LBC komt geen auteursrecht toe op de Serta-boxsprings, zodat zij ook geen beroep kan doen op hetgeen in artikel 1019a Rv is bepaald. De keuze voor een collectie wordt door G&G gemaakt uit boxsprings, matrassen en accessoires zoals opgenomen in een bestaande catalogus van een Turkse fabrikant. De bedden worden evenals de bedden van LBC c.s. en veel andere concurrenten en merken van boxsprings in [land] geproduceerd.

3.3.2.

Boxsprings en toebehoren zijn bij uitstek marketingproducten, waarbij met name de presentatie voor het onderscheid zorgt. De presentatie van het merk Norma en de Normacollectie ‘Hotel Chique’ wijkt meer dan voldoende af van Serta om bij een redelijk oordelend publiek verwarringsgevaar te voorkomen zodat ook van slaafse nabootsing geen sprake is. G&G heeft benadrukt dat zij net zoals andere producenten van bedden dezelfde slaapkamer- en lifestyletrends van het moment volgt en op basis daarvan zelfstandig een collectie heeft samengesteld.

3.3.3.

Vanwege het ontbreken van auteursrecht en de afwezigheid van slaafse nabootsing, hebben LBC c.s. geen recht op inzage in het bewijsmateriaal en daarom dienen de vorderingen van LBC c.s. in kort geding te worden afgewezen.

3.3.4.

Partijen zijn directe concurrenten van elkaar en G&G wil niet dat LBC c.s., nog voordat de gehele collectie in de verkoop wordt aangeboden, al beschikking heeft

over presentatie en de prijsstelling van de diverse slaapkamerartikelen die G&G wil

aanbieden.

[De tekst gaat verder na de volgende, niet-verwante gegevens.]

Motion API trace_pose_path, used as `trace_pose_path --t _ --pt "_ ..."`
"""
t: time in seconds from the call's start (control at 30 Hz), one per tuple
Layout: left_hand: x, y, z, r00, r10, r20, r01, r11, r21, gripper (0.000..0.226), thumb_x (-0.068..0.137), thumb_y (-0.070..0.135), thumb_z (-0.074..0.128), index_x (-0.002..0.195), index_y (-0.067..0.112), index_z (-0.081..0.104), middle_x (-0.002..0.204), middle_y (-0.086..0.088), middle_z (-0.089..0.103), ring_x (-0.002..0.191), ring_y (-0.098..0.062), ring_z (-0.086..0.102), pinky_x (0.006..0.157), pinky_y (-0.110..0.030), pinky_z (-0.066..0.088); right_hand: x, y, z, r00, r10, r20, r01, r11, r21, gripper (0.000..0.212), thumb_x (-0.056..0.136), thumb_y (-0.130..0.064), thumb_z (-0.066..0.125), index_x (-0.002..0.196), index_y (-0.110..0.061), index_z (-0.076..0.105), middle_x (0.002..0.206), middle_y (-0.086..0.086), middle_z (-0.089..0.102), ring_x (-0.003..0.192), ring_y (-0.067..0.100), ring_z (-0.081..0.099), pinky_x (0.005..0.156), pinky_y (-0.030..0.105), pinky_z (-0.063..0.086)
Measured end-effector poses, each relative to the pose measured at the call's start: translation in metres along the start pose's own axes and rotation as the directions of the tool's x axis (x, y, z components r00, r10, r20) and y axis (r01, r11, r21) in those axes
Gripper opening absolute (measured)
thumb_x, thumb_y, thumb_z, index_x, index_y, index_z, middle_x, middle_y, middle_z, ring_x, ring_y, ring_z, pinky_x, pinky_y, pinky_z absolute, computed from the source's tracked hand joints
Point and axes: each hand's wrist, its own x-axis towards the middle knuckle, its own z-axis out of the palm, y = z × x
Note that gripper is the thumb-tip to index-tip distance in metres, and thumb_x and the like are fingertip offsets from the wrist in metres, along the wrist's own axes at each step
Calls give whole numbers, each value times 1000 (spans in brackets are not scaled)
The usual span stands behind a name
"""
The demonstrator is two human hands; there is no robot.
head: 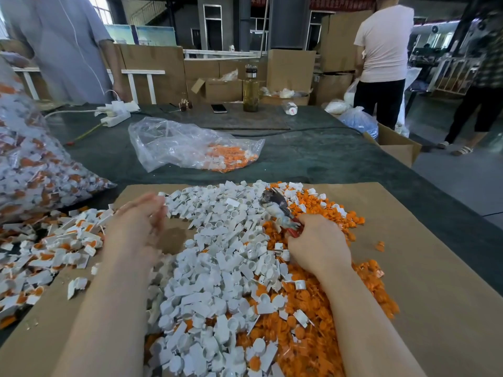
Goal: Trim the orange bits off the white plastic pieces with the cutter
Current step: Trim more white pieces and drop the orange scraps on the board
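A big heap of trimmed white plastic pieces (217,254) covers the middle of a cardboard sheet (424,268). Loose orange bits (321,303) are piled along its right side. White pieces with orange still attached (54,248) lie at the left edge. My right hand (318,243) grips the red handles of the cutter (277,210), whose worn metal jaws point up and away over the heap. My left hand (138,227) is blurred above the cardboard, fingers extended, holding nothing that I can see.
A large clear bag of untrimmed pieces (30,164) sits at the left. A second bag with orange bits (196,148) lies on the green table cover beyond. A phone (219,108), a bottle (251,88) and a power strip (115,118) stand further back. People stand behind the table.
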Motion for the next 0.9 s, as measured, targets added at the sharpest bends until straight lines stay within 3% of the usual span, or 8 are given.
trace_pose_path --t 0.03,0.13,0.27,0.37,0.43,0.53,0.7,0.9 --pt "4 -2 6 1000 -15 1 14 1000 25 13 91 11 68 103 13 71 97 -4 71 78 -5 63 71 -21 51 0 -1 1 1000 -4 -8 3 1000 -30 13 88 -34 60 79 -26 55 72 -10 54 62 7 49 44 22 32" --pt "0 -11 24 986 89 139 -140 896 421 14 87 17 73 87 31 73 90 12 70 78 -5 62 66 -21 43 -3 -3 4 999 -25 -23 22 992 -125 12 87 -39 62 84 -30 54 70 -13 49 58 5 43 42 22 28" --pt "-5 -27 40 955 196 224 -297 575 763 15 94 21 64 105 30 71 108 11 64 72 -10 65 61 -22 48 -3 -5 7 999 -50 -12 48 986 -159 10 86 -36 64 86 -31 55 70 -14 47 57 3 41 42 21 27" --pt "-6 -34 48 941 239 241 -319 380 868 26 96 33 61 118 22 69 118 -2 61 92 -20 64 81 -32 51 -3 -6 7 999 -33 -21 29 986 -166 13 86 -34 63 80 -30 52 69 -14 48 56 3 44 42 21 28" --pt "-8 -37 50 929 275 249 -329 302 895 27 95 36 61 114 20 71 114 -4 60 96 -22 61 84 -32 48 -3 -6 7 1000 -25 -18 22 984 -176 15 85 -31 63 77 -29 51 69 -12 51 56 4 47 42 20 30" --pt "-8 -38 51 937 253 241 -306 262 915 21 93 32 65 110 21 72 113 -3 61 98 -21 60 82 -31 49 -3 -6 7 999 -33 -14 29 982 -186 17 84 -30 64 75 -28 50 71 -11 52 57 5 49 43 21 31" --pt "-7 -38 50 940 228 253 -316 309 897 8 90 24 67 98 25 66 106 0 61 87 -16 55 72 -28 44 -3 -5 5 997 -41 -69 30 986 -164 22 89 -42 60 83 -28 44 69 -13 43 57 5 40 43 23 26" --pt "-4 -40 51 918 234 321 -379 278 883 16 89 26 68 104 21 66 108 -1 61 94 -18 56 78 -28 45 2 -5 0 999 -27 -41 35 980 194 16 91 -40 61 95 -25 55 81 -10 58 71 9 56 55 26 43"
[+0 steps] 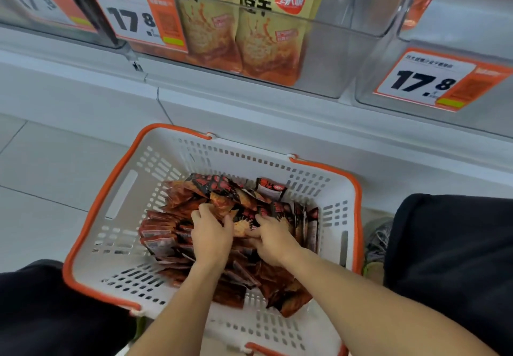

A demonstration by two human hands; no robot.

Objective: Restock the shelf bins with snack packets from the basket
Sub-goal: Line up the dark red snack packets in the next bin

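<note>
While your left hand (212, 233) and right hand (273, 240) both grasp snack packets (172, 240) heaped in the near basket (111, 244), an overfull bunch could spill before reaching the far bin (327, 58).

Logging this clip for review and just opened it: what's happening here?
A person crouched in front of a store shelf has both hands down in a white basket with orange trim on the floor. The left hand and right hand are gathering small red-and-black snack packets from the pile, fingers curled around some of them. Nothing has been lifted out yet. Above, a clear shelf bin holds large yellow bags beside price tags reading 17.8.
</note>
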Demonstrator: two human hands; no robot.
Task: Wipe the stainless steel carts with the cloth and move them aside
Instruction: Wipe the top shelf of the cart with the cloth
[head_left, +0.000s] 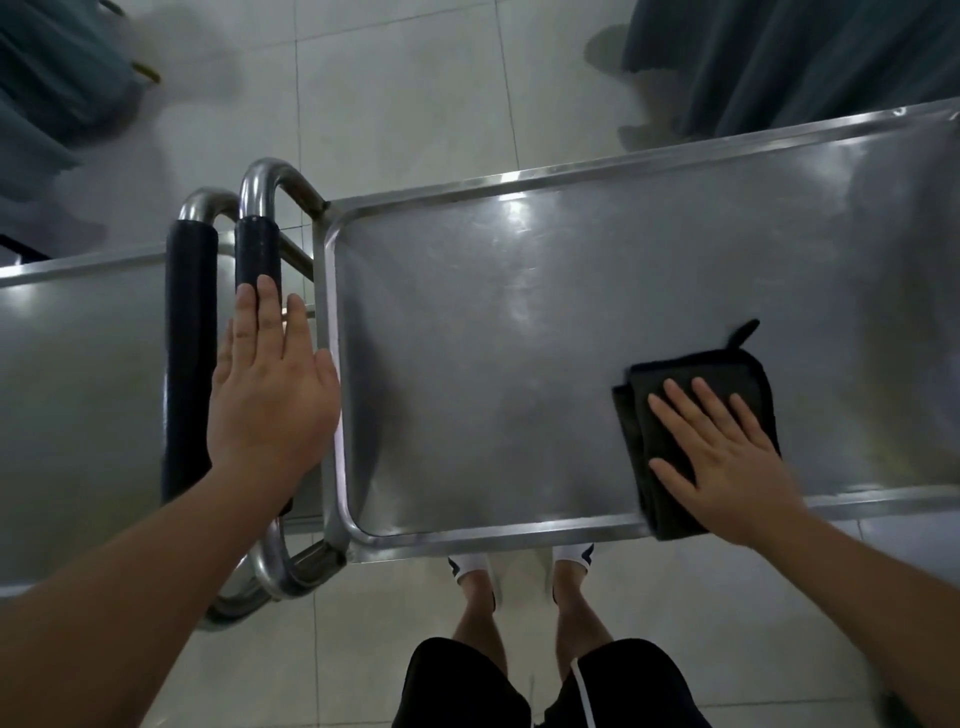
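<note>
Pressing flat on a folded black cloth (696, 431), the right hand (727, 462) has its fingers straight and spread, near the front edge of the right stainless steel cart's top tray (519, 338). The left hand (270, 395), fingers straight and together, rests over the black-padded handle (257, 254); a second cart (78, 374) stands alongside at left

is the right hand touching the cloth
Touching. The head view shows the right hand lying flat on the dark cloth, fingers straight across it, on the cart top.
</note>
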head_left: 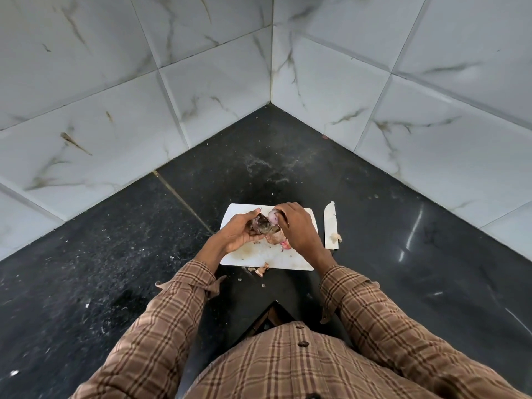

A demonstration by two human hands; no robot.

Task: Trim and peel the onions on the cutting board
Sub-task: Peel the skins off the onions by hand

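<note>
Left grip (240, 230), right grip (296, 223) seemingly curled

Cutting board (299, 256): middle and near-left part covered by both hands and forearms.
Onion (260, 224): underside hidden in the palm of the left hand (240, 231); too small to tell how much skin remains.
Right hand (298, 230): fingertips out of sight behind the onion; grip not discernible.
Peel scraps (280, 240): partly hidden under the right hand; count unclear.
Knife (331, 226): handle not distinguishable; a pale scrap covers part of its near end.
Sleeves (403, 326): cut off by the bottom edge.
</note>
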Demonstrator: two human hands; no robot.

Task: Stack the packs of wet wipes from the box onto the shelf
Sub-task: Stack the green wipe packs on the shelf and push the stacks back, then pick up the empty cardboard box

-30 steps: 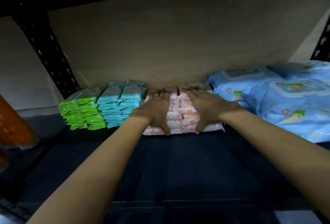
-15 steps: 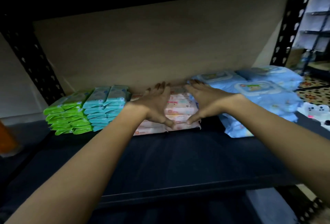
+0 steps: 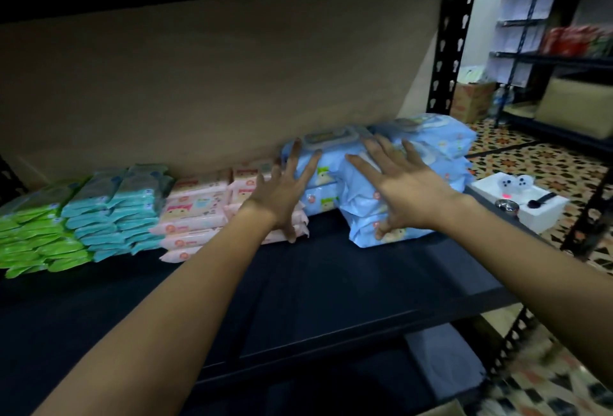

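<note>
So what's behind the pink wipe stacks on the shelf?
Behind the pink wipe stacks only the plain brown back panel shows. The left hand covers their right end, so anything there is hidden.

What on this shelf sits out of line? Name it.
The front blue pack stack juts nearer the shelf edge than the green, teal and pink rows. The right hand is spread over it, the left hand beside it.
</note>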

Bij toewijzing van de vorderingen is de bescherming van vertrouwelijke informatie niet gewaarborgd, in de zin van artikel 1019a Rv. Dit maakt dat er ook sprake is van een gewichtige reden in de zin van artikel 843a lid 4 Rv, aldus G&G.

3.4.

Op de stellingen van partijen wordt hierna, voor zover van belang, nader ingegaan.